Was saying the Flyers will not buy him out a bluff to see whether Lecavalier will retire on his own? There's no cap penalty for that. Of course, Lecavalier acknowledged playing with the Flyers under a coach other than Berube would likely bring him back.

* Despite hinting at "cleaning house" on multiple occasions, Hextall said he expected the Flyers' medical and training staff to return next season, but left the scouting roster up in the air.

"Medical staff, no," Hextall said. "Scouting staff, you never know. But we'll see as we go along."

* Steve Mason will not be given the opportunity to participate in the hiring process for a goaltending coach. Jeff Reese left the team suddenly in March.

"I'll certainly have 'Mase' talk to whoever it is before," Hextall said. "But I'm certainly not going to let the players hire a coach."

* Ray Emery and Rob Zepp sound unlikely to return as Mason's backup next season. Hextall said the Flyers would "go through our list and make a determination."
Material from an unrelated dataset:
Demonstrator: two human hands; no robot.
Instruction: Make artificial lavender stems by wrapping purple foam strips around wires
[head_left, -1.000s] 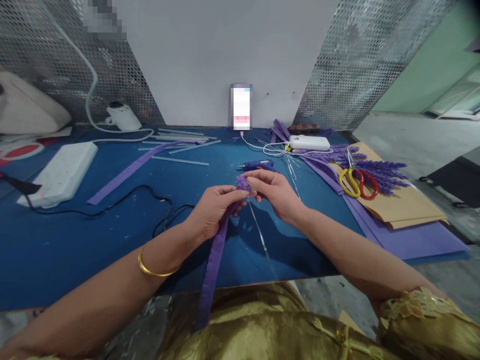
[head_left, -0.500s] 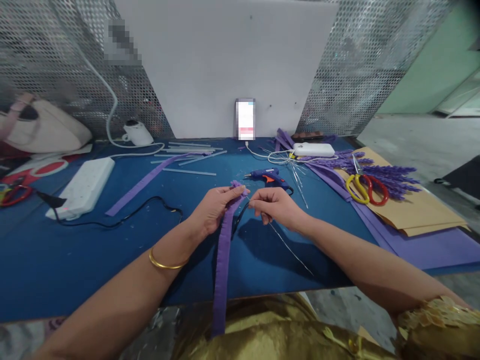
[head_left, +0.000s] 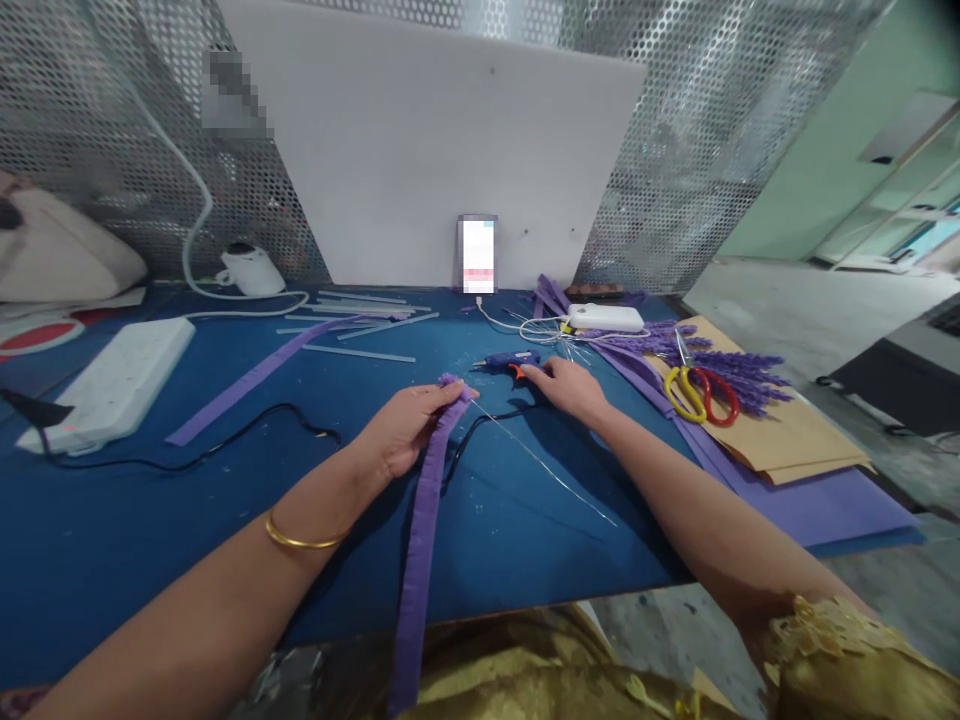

* Defenseman Radko Gudas, who underwent surgery to repair the meniscus in his knee in January with Tampa Bay, went under the knife again yesterday to have part of that same meniscus removed. Mason had the same surgery on Feb. 10. Gudas will be skating again in 3 weeks.

* Forward Pierre-Edouard Bellemare will have surgery today to repair a torn labrum in his right shoulder, Hextall said. His recovery time is expected to be 8 to 10 weeks, which will prevent him from representing France in next month's World Championships in the Czech Republic.

* Hextall, on fixing the Flyers' league-worst shootout woes: "Let's go to 4-on-4 and 3-on-3" for overtime.

* How different will the Flyers' roster be next season? Hextall's wish list is "an upgrade on defense" and "a skilled forward."

"I don't know," Hextall said. "Talk to me in September, I guess. You never know, because you don't know who else is going to want to do something. It's all hypothetical."